High Stall MIO Throttle

I’m analyzing my program in Nsight Compute and my warps are experiencing stalls due to MIO Throttle and Long Scoreboard. In the context of an optix program could MIO Throttle be warps waiting for response from RT Cores? What are some ways to go about decreasing these stall times.

That happens when you’re overloading the memory IO FIFO.
https://docs.nvidia.com/drive/archive/drive_os_5.1.12.0L/nsight-graphics/activities/index.html#shaderprofiler_stallreasons
https://stackoverflow.com/questions/66233462/when-does-mio-throttle-stall-happen

Data dependency for RT cores should appear in the short scoreboard.

Since you’re comparing two different Nsight Compute runs in that image, you seemed to have changed something which worked better before (the green bar)? Or did that just do less work?
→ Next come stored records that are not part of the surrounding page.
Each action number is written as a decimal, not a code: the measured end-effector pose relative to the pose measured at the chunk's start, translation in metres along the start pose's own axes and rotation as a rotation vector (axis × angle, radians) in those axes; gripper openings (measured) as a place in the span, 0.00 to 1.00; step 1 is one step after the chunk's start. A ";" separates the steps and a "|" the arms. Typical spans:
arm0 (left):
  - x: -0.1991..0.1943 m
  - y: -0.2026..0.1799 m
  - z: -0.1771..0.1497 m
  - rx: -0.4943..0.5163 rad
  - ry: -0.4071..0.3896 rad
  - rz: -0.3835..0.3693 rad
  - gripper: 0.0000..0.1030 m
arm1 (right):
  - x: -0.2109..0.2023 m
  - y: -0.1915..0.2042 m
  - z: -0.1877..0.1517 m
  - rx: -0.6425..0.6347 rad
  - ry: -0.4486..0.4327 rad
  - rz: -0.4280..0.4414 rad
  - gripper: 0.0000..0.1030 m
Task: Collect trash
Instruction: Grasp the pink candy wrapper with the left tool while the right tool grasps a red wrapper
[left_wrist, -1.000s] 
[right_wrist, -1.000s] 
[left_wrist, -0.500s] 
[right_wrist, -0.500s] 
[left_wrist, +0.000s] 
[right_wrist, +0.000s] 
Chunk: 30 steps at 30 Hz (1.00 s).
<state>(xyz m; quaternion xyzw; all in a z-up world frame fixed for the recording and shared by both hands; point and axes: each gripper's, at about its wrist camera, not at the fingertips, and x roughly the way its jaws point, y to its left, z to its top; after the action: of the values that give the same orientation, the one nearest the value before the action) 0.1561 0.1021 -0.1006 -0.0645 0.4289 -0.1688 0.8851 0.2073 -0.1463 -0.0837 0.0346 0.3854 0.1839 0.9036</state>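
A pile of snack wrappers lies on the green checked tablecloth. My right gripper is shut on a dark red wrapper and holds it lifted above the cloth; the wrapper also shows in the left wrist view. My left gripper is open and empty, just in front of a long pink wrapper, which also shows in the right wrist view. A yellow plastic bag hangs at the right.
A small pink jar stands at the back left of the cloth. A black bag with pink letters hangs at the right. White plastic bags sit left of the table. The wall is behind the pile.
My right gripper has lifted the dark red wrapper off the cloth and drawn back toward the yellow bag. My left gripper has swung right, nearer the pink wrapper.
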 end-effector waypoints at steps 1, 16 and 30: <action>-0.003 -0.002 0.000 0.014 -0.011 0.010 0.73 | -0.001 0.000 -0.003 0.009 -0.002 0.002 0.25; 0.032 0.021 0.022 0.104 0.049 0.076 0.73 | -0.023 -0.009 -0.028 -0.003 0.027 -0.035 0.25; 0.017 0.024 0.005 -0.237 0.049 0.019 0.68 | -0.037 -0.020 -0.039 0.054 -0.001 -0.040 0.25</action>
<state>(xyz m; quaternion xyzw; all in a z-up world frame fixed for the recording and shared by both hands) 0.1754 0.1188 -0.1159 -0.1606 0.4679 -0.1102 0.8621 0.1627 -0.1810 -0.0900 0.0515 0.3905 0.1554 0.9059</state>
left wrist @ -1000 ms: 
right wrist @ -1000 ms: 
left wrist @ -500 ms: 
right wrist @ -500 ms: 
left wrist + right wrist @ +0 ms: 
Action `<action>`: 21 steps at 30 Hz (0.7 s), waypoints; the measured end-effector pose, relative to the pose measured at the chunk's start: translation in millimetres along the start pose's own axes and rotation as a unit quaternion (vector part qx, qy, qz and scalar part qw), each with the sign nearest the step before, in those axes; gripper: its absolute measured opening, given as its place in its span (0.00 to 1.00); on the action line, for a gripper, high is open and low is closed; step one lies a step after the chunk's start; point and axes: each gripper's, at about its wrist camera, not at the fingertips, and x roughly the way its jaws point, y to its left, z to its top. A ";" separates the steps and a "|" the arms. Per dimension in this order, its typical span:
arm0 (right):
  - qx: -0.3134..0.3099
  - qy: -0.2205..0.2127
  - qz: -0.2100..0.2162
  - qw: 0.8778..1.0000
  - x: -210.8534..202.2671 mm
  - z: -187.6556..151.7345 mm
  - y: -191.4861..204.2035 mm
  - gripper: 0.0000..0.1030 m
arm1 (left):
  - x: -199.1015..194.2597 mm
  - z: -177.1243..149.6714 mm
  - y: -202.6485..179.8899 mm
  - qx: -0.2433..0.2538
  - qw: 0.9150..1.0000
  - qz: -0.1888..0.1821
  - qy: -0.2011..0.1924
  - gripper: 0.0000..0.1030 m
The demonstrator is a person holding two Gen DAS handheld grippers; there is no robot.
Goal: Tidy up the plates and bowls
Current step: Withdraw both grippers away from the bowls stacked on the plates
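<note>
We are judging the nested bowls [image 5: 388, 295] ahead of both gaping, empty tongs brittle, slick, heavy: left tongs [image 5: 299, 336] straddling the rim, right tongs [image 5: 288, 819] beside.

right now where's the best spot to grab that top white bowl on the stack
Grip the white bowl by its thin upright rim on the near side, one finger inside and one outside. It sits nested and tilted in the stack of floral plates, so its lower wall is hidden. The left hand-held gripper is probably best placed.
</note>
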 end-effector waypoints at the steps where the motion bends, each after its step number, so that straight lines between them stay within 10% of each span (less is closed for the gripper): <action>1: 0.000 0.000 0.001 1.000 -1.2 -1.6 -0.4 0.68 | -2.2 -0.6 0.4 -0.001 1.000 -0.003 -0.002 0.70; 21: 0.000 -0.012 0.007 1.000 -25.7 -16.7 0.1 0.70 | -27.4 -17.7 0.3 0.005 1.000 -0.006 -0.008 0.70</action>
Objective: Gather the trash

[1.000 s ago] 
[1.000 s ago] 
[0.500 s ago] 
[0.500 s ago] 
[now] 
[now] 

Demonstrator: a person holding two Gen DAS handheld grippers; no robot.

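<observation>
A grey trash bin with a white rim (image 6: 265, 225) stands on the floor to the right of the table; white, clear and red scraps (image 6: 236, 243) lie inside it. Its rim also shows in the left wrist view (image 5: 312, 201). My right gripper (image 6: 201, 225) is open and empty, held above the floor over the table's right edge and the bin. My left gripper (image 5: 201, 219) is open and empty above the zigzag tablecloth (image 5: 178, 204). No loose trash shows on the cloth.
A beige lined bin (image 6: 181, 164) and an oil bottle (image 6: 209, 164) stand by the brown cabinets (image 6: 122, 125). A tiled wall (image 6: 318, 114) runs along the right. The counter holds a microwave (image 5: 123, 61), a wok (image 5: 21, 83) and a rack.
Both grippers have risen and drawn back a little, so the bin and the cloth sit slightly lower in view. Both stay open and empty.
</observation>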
Check the memory bandwidth overview as well to see if there have been changes to the memory accesses between these two runs.

Why do you think it’s waiting on the RT cores?
You should look at the source code view (CUDA and SASS) to see where you’re spending the time inside your kernel. If it’s waiting on the RT cores there should be some stalls after the optixTrace calls.

Without knowing what the program does (aside from guessing from your other questions on this forum) or what the differences between the two compared runs are, or what the system configuration is, there is nothing to work with to tell you what you need to change to make your MIO stalls disappear.

Do this to optimize ray tracing kernels:

  • Never ever benchmark or profile debug device code or with disabled compiler optimizations. Only profile fully optimized release device code!
  • Look into the Nsight Compute source view (CUDA C++ (or PTX) and SASS) and check which statements are the bottlenecks.
    https://raytracing-docs.nvidia.com/optix8/guide/index.html#program_pipeline_creation#program-input
  • Reduce memory accesses.
  • Make memory accesses faster by using vectorized load and store instructions (prefer 2- and 4-component vectors, 3-component vectors are loaded as three scalars).
  • Make memory accesses faster by accessing cache lines better. (Think of 32 bytes and 64 bytes per load/store granularity.)
  • Reduce live variables around optixTrace and optixDirect/ContinuationCall functions inside your OptiX device code.
  • Reduce the OptiX stack size. (Use iterative over recursive algorithms.)
  • And all other things to optimize C++ code.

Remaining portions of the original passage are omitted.